Aim of the exercise:
Produce a verbatim copy of the data below that contains no pictures.

+ + +

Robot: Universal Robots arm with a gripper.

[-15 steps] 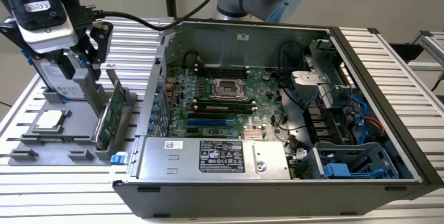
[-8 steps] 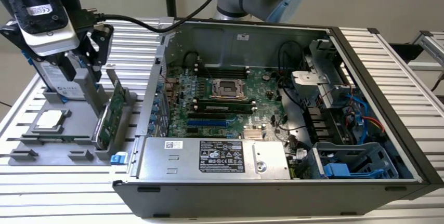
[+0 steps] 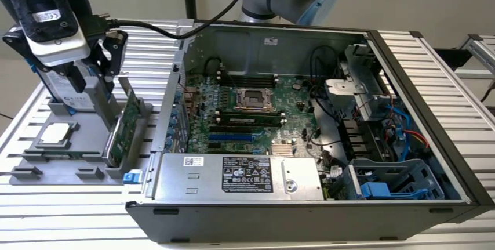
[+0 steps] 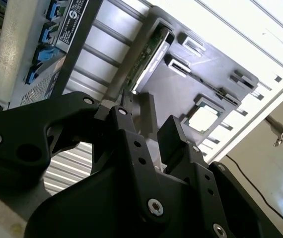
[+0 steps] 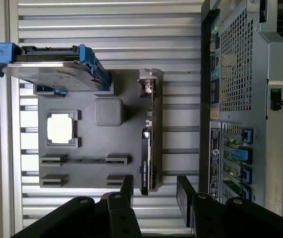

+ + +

Response to the task:
Robot: Universal Robots arm with a gripper.

[-15 steps] 
[-8 steps] 
[+0 steps] 
[+0 steps] 
[+0 steps] 

No more work remains in this exercise.